What the task requires:
Within the listing that follows, reproduce exactly the lines starting at the line with "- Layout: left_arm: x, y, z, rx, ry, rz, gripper" and ending at the line with "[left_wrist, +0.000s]", inclusive, and only those. Pictures are dropped.

Material provided:
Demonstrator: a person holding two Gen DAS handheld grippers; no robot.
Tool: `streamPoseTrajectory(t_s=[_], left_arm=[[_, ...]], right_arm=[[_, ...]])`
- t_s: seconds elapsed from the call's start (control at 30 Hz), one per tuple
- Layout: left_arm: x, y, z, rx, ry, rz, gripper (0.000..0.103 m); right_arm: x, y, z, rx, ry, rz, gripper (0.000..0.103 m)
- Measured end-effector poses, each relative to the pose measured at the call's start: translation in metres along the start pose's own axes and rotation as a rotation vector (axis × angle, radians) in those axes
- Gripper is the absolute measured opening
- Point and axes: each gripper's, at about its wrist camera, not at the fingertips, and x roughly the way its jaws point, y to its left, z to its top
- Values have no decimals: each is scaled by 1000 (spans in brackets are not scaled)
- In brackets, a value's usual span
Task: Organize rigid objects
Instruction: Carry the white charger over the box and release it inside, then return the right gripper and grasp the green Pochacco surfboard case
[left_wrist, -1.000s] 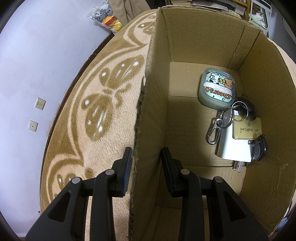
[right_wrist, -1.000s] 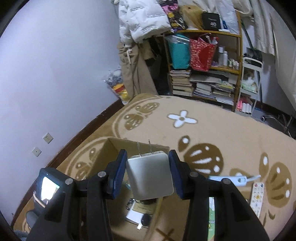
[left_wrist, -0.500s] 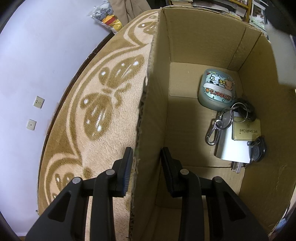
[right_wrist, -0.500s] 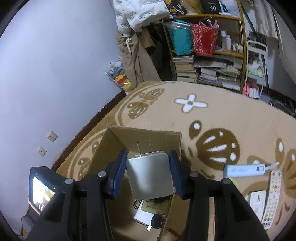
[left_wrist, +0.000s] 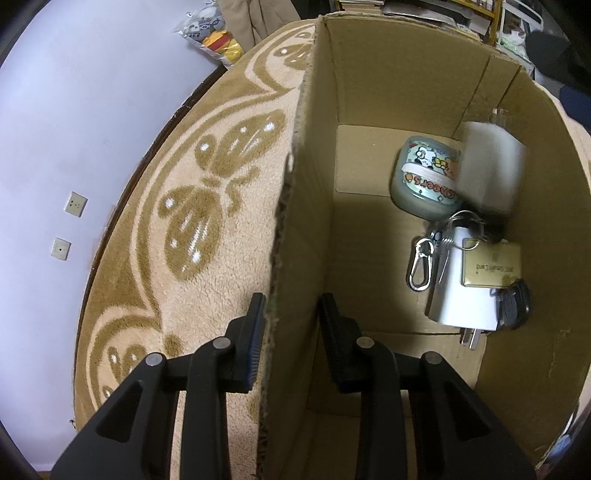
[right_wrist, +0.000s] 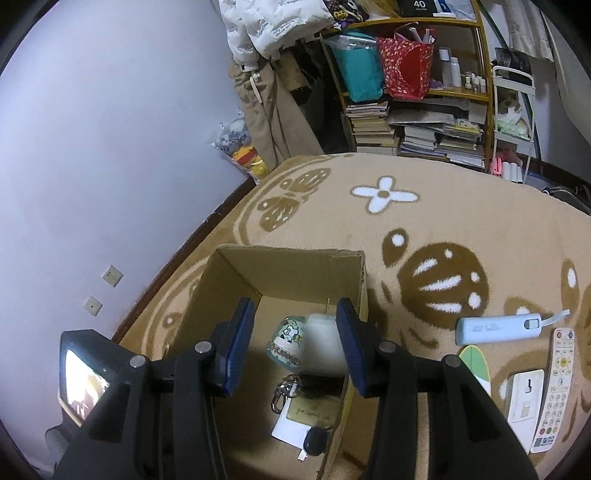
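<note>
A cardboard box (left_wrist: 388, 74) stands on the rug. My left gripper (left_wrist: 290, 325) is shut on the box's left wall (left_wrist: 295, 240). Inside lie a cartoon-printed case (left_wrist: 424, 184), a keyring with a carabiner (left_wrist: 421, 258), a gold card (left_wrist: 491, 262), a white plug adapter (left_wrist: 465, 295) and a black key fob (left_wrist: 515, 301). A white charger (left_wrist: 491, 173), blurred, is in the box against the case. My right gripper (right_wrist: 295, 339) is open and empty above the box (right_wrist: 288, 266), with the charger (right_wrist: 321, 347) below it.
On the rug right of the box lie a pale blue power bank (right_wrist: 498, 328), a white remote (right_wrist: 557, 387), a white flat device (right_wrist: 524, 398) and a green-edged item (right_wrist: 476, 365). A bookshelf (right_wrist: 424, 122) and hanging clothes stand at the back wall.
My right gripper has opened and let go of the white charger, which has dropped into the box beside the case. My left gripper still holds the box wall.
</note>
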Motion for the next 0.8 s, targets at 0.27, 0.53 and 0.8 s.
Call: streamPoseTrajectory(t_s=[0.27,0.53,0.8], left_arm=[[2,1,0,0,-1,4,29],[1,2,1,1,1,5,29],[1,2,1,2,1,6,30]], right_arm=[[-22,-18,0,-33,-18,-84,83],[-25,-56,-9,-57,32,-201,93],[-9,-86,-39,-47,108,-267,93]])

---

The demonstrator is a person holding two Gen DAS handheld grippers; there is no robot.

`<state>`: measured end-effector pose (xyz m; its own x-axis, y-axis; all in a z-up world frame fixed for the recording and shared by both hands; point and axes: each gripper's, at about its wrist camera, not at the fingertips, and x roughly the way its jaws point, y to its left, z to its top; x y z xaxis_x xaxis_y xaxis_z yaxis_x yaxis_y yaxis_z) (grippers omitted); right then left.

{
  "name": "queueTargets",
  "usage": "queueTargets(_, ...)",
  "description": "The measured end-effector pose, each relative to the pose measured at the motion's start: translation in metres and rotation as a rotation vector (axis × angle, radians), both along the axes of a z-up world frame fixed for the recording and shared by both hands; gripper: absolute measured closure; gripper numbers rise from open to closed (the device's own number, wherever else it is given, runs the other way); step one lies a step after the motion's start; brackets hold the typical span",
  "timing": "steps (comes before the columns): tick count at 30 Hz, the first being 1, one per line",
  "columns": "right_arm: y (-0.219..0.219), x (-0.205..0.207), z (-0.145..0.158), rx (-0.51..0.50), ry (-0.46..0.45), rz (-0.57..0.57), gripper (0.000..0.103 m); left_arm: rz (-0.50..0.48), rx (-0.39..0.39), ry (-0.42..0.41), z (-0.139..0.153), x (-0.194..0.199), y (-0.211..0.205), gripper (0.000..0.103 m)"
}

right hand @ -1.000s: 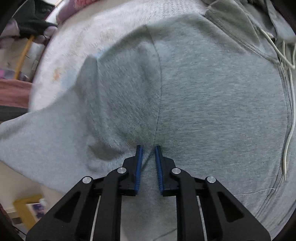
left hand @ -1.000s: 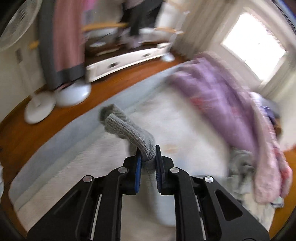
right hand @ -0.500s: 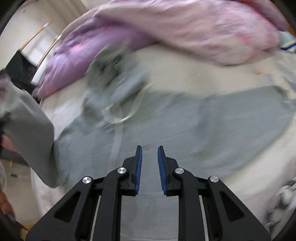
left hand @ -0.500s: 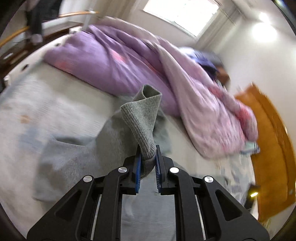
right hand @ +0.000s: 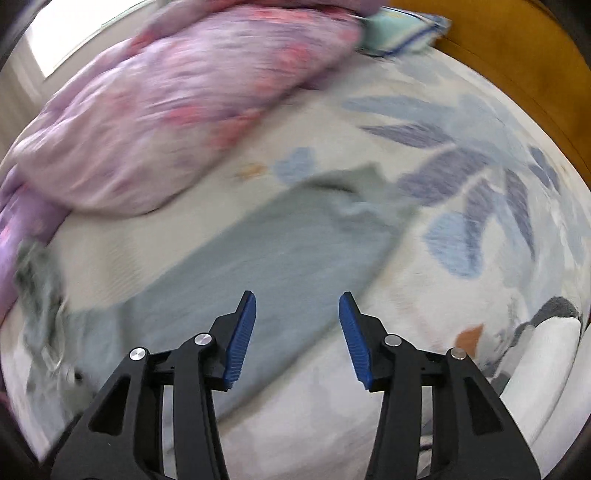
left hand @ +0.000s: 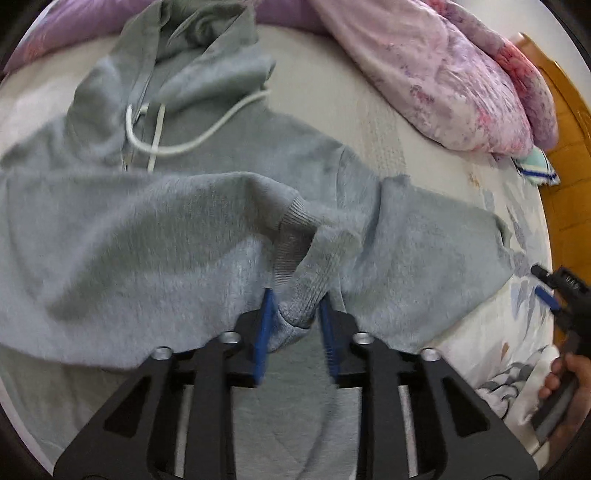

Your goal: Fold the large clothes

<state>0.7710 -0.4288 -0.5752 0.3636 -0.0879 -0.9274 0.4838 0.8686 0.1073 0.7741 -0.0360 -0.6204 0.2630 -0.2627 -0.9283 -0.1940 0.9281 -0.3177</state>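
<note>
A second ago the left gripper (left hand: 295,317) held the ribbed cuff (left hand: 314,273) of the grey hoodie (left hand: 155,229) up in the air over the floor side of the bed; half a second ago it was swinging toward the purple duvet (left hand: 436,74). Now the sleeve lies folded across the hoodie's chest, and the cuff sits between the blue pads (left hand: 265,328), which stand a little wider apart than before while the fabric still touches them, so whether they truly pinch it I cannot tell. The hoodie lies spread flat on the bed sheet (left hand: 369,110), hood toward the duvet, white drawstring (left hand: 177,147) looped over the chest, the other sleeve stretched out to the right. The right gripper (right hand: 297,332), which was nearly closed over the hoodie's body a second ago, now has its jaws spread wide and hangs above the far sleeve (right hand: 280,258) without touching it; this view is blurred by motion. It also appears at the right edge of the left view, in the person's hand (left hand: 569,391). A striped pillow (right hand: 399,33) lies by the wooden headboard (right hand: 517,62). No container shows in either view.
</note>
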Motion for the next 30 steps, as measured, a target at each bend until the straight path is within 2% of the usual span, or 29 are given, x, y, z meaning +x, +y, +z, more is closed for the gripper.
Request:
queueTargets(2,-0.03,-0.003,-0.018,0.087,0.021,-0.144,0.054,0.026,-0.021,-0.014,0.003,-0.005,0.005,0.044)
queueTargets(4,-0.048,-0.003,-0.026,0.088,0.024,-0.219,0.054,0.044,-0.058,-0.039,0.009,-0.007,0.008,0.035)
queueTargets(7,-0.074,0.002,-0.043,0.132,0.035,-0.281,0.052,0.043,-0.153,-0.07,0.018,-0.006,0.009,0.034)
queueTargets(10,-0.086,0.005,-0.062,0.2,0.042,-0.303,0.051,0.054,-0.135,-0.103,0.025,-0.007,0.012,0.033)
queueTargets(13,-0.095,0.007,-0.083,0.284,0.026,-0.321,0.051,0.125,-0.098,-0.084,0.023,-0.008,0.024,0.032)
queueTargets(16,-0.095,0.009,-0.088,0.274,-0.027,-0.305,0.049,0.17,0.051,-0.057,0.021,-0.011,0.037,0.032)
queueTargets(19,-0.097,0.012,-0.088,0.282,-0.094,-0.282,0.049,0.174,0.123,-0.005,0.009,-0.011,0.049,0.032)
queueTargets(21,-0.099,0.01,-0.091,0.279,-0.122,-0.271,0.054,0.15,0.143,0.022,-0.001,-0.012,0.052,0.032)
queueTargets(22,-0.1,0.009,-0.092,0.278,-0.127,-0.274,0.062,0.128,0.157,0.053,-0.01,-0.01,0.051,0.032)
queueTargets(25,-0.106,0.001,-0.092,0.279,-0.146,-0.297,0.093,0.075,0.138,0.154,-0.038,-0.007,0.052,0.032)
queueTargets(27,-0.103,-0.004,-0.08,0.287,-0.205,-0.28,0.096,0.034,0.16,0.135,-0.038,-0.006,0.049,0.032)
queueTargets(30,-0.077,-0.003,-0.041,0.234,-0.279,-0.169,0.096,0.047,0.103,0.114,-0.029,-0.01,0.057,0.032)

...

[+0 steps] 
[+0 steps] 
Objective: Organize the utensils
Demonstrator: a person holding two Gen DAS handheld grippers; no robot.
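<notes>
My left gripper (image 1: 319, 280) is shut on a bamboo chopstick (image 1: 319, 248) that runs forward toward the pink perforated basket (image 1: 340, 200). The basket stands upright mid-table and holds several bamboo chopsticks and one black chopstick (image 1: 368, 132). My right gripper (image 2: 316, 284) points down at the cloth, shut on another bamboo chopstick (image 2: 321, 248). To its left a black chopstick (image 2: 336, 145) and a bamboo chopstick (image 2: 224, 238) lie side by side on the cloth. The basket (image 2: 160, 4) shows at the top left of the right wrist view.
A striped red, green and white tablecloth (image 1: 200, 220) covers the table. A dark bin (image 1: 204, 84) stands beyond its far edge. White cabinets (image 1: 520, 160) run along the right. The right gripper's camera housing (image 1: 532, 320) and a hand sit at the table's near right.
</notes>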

Expected answer:
- Layout: left_arm: x, y, z, rx, ry, rz, gripper (0.000..0.103 m); right_arm: x, y, z, rx, ry, rz, gripper (0.000..0.103 m)
- Measured end-effector poses, each relative to the pose measured at the call's start: translation in metres along the start pose's own axes and rotation as a rotation vector (axis × angle, radians) in those axes
- Gripper is the absolute measured opening
- Point and axes: each gripper's, at about its wrist camera, not at the fingertips, and x roughly the way its jaws point, y to its left, z to its top
- Values have no decimals: each is scaled by 1000 (spans in brackets are not scaled)
- In brackets, a value's usual span
Task: Organize rigid objects
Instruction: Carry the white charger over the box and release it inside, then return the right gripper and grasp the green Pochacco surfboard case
[left_wrist, -1.000s] 
[right_wrist, -1.000s] 
[left_wrist, -0.500s] 
[right_wrist, -0.500s] 
[left_wrist, +0.000s] 

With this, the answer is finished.